What this paper means is unclear because they are only notes from a lecture. The graph that mentions 10e15 neutrons appears to me to be a calculation, not actual results. Where are his actual results published?


Remember, fusion is easy, but break even is horrendous.



One of the indispensable tools in the development of a nuclear based product is a reliable and comprehensive mathematical/computational model of the processes involved in the product.

This method of system validation holds true for fusion development.

As an interested observer of fusion development, one of the big design testing validation criteria is the conformation of the fusion power or “neutron production scaling equations”. Each fusion system design has a unique scaling equation that projects how an increase in various dependent systems related quantities project to increases in power, heat, and/or neutron production.

The calculations and projections that appear in the referenced presentation are also found in various published papers.

http://burningplasma.org/web/ReNeW/whit ... source.pdf

Quote:
A plot of the neutron yield per pulse as a function of the two key variables can be found in Fig. 2. The IPA (2008) result was actually obtained at Ti ~ 1 keV and ZedP = 1 mWb in deuterium. The data point represents the yield expected if a DT fuel was used. Improvements planned for the current IPA device are to increase the energy of the FRC by an additional stage of acceleration and increase the compression field substantially. With these upgrades, the neutron yield will be increased by over two orders of magnitude. The target yield for the Component Test facility (CTF) would be obtained by employing a larger source, an additional stage of acceleration, and a somewhat higher magnetic field. This facility can be constructed in less than 2 years. With a parallel development aimed at validating the envisioned repetitive pulse power technology, a prototype CTF could be completed within three years. Given a 20 Hz rep rate, this device would produce an average neutron output of ~ 4x1017s-1, spread over an axial extent of ~ 1 meter depending on the FRC post merging length. This would represent a wall loading of 1.6 MW/m2 at the burn chamber wall. Higher loading can be obtained by increasing Ep, B, or ZedP.


For example, I don’t believe that a 15T superconducting magnet currently exists right now. But such a magnet is in development. When this increased magnetic field is applied to the Helion design, the scaling factor will produce the associated neutron flux.

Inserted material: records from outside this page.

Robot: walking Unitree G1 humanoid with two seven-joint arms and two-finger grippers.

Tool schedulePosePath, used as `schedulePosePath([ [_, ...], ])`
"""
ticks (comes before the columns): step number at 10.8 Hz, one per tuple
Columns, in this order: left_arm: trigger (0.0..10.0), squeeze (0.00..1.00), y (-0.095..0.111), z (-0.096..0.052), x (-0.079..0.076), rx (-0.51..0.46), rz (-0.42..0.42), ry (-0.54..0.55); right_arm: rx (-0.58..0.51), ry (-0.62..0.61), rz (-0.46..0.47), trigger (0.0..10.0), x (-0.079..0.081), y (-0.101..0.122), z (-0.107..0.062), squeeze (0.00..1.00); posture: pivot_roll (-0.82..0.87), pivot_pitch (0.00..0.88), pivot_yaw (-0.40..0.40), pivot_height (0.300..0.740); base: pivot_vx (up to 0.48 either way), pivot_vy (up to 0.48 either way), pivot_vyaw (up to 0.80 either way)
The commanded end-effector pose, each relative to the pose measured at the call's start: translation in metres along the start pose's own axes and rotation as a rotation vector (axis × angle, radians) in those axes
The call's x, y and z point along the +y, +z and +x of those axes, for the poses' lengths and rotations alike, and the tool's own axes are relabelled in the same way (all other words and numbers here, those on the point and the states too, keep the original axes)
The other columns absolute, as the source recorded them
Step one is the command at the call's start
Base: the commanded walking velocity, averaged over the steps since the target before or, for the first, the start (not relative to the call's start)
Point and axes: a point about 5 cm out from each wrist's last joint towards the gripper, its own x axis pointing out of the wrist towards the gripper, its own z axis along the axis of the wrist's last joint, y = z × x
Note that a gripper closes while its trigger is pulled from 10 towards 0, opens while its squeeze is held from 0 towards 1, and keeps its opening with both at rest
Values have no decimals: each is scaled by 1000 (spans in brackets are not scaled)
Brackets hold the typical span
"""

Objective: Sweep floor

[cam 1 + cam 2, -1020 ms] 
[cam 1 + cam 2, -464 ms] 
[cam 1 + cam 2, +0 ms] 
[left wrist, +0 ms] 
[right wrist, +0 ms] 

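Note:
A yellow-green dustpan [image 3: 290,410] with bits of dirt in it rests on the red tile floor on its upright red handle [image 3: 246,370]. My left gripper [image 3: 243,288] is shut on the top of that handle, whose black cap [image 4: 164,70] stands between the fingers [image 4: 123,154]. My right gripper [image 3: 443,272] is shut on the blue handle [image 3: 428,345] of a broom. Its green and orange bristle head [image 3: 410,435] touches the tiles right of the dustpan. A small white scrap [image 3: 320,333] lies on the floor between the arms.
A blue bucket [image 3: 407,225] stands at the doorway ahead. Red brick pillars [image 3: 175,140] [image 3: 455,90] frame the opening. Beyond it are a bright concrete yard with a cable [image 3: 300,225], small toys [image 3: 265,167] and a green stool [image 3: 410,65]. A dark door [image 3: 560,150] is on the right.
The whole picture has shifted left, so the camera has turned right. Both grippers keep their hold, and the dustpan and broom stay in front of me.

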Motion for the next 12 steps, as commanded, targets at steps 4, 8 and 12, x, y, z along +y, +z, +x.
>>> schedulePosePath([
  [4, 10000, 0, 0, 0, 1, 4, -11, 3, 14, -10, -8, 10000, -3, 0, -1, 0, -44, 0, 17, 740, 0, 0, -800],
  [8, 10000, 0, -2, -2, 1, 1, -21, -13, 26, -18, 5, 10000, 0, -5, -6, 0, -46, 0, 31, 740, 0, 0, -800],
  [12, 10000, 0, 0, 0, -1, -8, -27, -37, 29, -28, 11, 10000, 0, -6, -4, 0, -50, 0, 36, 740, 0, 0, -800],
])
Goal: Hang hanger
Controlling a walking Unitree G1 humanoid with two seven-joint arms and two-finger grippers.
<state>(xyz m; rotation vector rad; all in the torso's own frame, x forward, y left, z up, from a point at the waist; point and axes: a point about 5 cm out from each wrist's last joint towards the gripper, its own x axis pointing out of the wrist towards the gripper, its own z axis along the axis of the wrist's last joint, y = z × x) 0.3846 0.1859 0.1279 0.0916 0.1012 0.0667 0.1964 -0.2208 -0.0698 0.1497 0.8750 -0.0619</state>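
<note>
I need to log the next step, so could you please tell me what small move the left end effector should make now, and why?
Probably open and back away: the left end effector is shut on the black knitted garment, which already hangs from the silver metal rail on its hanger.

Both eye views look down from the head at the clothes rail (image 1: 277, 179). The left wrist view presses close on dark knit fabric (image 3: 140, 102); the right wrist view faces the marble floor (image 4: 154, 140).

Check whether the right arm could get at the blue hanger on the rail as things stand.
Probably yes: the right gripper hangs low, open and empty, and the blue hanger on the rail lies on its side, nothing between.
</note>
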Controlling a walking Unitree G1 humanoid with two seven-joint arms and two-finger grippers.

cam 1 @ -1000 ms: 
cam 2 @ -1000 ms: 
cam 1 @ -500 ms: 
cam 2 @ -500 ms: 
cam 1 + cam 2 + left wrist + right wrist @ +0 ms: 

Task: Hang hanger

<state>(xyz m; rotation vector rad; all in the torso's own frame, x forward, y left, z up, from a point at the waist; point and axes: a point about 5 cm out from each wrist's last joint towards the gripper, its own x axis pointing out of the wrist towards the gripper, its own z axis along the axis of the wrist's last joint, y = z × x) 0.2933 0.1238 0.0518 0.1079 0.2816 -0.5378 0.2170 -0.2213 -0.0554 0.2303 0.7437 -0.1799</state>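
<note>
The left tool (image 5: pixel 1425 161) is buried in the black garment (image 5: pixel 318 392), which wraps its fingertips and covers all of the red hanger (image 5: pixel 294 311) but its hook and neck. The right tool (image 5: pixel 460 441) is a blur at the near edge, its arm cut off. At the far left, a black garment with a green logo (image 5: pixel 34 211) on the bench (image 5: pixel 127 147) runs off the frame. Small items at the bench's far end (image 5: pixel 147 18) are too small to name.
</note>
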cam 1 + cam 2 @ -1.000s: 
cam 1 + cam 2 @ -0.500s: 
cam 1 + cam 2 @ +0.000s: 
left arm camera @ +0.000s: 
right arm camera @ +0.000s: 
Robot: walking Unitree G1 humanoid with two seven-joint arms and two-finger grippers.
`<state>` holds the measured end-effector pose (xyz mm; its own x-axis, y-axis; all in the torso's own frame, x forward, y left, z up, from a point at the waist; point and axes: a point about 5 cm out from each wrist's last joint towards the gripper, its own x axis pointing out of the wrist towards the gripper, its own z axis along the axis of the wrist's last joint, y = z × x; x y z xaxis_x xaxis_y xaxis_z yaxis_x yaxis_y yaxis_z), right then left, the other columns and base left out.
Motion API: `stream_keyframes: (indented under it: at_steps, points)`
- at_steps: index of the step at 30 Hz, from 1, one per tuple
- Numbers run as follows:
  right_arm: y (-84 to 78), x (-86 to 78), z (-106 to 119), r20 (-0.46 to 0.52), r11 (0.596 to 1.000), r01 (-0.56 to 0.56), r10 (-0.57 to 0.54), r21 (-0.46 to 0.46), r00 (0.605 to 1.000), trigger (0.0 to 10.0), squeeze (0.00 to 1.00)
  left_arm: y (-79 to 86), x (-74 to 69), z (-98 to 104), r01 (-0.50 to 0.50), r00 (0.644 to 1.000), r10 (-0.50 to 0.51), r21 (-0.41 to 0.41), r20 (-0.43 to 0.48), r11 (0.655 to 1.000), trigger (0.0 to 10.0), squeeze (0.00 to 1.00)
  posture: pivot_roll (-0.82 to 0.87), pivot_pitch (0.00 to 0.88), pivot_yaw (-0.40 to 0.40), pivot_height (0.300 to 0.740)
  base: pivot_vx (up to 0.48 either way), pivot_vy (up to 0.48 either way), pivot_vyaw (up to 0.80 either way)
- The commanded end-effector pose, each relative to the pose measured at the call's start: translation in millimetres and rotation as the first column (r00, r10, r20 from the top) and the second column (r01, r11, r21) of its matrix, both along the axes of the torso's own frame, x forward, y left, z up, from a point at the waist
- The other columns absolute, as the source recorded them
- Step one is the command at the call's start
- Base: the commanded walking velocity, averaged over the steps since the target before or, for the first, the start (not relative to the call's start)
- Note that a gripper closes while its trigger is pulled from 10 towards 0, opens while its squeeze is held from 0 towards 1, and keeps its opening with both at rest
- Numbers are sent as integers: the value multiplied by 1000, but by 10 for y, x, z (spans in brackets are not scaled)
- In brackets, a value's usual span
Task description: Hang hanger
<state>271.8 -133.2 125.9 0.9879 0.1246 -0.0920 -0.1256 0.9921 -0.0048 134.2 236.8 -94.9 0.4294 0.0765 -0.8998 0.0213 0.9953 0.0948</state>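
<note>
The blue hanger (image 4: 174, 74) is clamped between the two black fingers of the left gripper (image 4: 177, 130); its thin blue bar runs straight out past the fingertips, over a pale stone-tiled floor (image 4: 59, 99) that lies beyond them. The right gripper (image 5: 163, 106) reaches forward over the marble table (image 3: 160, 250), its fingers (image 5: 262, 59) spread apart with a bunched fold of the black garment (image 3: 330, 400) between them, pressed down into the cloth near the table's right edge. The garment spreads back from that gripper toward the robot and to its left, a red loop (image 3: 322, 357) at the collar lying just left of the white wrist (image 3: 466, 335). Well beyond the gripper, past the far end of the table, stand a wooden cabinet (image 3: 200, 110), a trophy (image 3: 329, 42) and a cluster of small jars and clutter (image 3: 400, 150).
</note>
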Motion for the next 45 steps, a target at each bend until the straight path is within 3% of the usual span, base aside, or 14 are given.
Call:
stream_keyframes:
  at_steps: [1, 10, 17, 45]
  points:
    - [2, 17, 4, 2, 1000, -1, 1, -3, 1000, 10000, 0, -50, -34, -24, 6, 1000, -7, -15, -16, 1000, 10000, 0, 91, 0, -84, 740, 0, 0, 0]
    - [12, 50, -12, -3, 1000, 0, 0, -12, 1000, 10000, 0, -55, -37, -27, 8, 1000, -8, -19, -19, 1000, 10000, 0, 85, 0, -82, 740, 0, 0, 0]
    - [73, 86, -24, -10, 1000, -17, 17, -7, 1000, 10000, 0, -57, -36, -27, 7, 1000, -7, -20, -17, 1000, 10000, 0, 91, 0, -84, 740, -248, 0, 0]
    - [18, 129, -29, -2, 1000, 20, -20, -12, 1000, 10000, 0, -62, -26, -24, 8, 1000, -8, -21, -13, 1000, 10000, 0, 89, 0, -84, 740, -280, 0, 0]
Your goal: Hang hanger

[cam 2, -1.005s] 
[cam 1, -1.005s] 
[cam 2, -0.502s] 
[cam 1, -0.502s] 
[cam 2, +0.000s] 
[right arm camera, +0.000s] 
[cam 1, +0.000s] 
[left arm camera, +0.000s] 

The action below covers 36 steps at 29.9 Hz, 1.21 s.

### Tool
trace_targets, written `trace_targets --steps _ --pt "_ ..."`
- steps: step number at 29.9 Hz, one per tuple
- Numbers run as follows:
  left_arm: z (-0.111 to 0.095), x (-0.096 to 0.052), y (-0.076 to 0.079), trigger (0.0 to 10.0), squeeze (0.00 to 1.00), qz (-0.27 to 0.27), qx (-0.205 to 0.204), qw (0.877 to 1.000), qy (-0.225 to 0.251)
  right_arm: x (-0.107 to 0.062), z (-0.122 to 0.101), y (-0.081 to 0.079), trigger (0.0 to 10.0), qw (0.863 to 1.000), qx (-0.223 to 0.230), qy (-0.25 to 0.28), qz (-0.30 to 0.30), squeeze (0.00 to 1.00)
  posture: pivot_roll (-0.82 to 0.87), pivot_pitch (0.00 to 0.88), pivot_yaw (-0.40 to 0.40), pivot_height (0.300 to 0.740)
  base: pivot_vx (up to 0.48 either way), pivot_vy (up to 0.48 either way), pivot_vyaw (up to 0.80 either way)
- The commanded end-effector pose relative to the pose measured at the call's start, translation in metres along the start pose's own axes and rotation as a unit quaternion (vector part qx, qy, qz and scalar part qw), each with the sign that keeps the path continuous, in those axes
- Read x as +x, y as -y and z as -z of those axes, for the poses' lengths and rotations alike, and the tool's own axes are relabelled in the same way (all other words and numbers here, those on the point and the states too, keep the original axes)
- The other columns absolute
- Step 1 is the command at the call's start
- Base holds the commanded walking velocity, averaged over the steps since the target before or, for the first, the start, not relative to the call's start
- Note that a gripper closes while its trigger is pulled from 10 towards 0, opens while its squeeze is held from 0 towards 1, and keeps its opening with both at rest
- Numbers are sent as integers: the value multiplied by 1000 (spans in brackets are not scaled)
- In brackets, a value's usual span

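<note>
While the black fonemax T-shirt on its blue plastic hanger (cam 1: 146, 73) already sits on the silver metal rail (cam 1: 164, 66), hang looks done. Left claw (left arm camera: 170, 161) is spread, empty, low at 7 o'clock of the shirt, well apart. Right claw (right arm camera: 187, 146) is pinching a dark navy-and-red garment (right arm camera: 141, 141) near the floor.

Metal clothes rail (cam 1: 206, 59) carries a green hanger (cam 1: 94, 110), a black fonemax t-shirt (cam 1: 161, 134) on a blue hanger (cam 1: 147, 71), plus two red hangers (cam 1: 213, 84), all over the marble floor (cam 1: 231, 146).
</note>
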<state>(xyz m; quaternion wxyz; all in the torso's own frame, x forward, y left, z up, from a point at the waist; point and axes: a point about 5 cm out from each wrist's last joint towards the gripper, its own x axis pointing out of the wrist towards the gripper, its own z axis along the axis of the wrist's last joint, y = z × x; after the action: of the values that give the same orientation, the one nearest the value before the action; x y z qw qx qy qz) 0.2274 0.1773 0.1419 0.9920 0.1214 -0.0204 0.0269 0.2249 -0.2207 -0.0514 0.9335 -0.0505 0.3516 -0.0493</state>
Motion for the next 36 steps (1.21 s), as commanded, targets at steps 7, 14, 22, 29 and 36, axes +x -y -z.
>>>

The same is true for the reputation rate. This is another design requirement that will be demonstrated eventually. The same is true for D-T fusion.

Nobody works with tritium because of the problems of exposure, contamination, and containment. As an alternative, deuterium is used in experimentation.

When the Component Test Facility is funded and built then all the dependent fusion variables can be fully expanded and the associated neutron flux scaling equations can be fully validated.